▶ **Task prompt**: Copy out all of the data word for word. Omit every picture.

Top of Data segment

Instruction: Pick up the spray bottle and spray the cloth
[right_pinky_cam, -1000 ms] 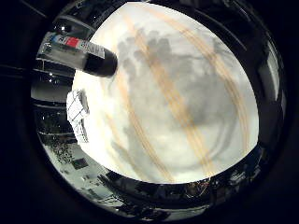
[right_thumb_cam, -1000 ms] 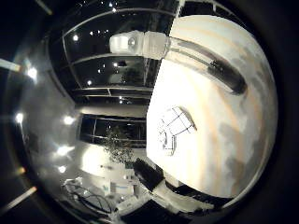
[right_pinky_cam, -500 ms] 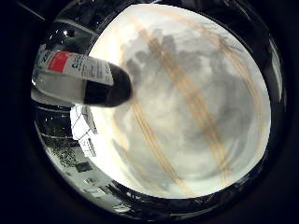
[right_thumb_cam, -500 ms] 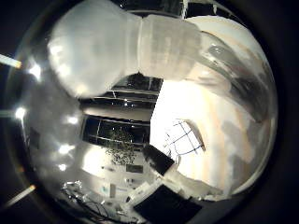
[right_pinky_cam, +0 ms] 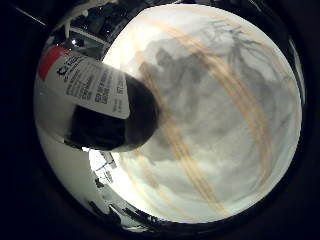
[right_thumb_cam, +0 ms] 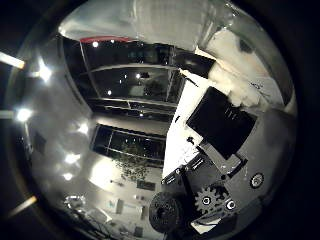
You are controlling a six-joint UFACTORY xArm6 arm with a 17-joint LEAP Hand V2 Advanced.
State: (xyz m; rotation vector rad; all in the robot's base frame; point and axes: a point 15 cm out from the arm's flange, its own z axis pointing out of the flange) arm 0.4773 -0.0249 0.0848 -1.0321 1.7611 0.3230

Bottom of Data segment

▶ **Exercise solution**:
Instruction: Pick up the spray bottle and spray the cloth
[right_pinky_cam, -1000 ms] 
[right_thumb_cam, -1000 ms] 
[right_pinky_cam, -500 ms] 
[right_thumb_cam, -500 ms] 
[right_pinky_cam, +0 ms] 
[right_thumb_cam, +0 ms] 
You are controlling a six-joint UFACTORY xArm6 arm with a 17-joint LEAP Hand V2 Advanced.
State: (xyz m; rotation vector rad; all in the robot's base frame; point and axes: a point 15 cm out from the arm's flange, its own z axis pointing out of the flange) arm 0.4773 -0.0249 0.0848 -1.0321 1.7611 0.3230

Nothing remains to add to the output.